(EXERCISE)
Your task is to reproduce exactly the lines that run from the beginning of the data through the line where "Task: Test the" appears.

(Data items)
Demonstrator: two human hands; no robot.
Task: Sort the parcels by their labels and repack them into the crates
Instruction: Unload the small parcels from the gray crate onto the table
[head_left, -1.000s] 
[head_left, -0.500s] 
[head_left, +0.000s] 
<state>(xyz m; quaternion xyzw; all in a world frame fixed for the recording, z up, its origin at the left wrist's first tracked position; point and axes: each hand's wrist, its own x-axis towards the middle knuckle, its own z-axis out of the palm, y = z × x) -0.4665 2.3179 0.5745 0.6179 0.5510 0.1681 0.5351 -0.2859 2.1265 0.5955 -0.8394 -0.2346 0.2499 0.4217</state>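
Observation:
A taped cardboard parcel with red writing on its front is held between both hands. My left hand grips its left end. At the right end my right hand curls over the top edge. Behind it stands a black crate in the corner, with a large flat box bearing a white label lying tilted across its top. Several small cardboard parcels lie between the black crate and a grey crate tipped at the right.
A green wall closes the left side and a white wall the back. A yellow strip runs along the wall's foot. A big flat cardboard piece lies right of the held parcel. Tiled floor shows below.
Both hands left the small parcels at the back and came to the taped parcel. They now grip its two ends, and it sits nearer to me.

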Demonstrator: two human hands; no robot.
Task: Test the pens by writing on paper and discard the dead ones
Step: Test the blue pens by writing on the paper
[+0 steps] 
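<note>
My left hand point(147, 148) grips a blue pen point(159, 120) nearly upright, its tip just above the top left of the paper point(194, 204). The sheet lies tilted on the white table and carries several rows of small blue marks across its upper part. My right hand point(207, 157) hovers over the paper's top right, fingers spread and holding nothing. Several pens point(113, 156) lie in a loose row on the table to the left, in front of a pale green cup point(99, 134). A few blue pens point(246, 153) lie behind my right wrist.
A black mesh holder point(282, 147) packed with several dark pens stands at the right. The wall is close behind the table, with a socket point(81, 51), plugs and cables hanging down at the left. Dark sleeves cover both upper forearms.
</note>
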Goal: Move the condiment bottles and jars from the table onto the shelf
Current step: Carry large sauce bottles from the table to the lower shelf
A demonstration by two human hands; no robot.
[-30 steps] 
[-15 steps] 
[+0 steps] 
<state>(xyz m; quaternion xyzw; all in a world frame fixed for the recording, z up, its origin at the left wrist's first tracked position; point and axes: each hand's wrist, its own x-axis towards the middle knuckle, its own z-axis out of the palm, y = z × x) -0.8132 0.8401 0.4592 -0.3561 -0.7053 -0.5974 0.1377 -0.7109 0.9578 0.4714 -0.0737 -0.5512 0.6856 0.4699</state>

(RESPONSE BOX)
Demonstrator: two human hands; no robot.
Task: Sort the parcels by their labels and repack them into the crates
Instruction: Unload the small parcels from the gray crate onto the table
[head_left, -1.000s] 
[head_left, -0.500s] 
[head_left, +0.000s] 
<state>(xyz m; quaternion xyzw; all in a world frame fixed for the recording, z up, its origin at the left wrist's first tracked position; point and axes: each hand's wrist, its own x-axis towards the middle knuckle, its own z-axis out of the palm, y = z × x) -0.4665 2.3179 0.5745 0.6179 0.5510 0.1681 0.5351 -0.2859 2.1265 0.5955 -0.8394 -0.2346 0.2499 0.4217</state>
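Observation:
A taped cardboard parcel with red writing on its front is held between both hands. My left hand grips its left end. At the right end my right hand curls over the top edge. Behind it stands a black crate in the corner, with a large flat box bearing a white label lying tilted across its top. Several small cardboard parcels lie between the black crate and a grey crate tipped at the right.
A green wall closes the left side and a white wall the back. A yellow strip runs along the wall's foot. A big flat cardboard piece lies right of the held parcel. Tiled floor shows below.
Both hands left the small parcels at the back and came to the taped parcel. They now grip its two ends, and it sits nearer to me.
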
Demonstrator: two human hands; no robot.
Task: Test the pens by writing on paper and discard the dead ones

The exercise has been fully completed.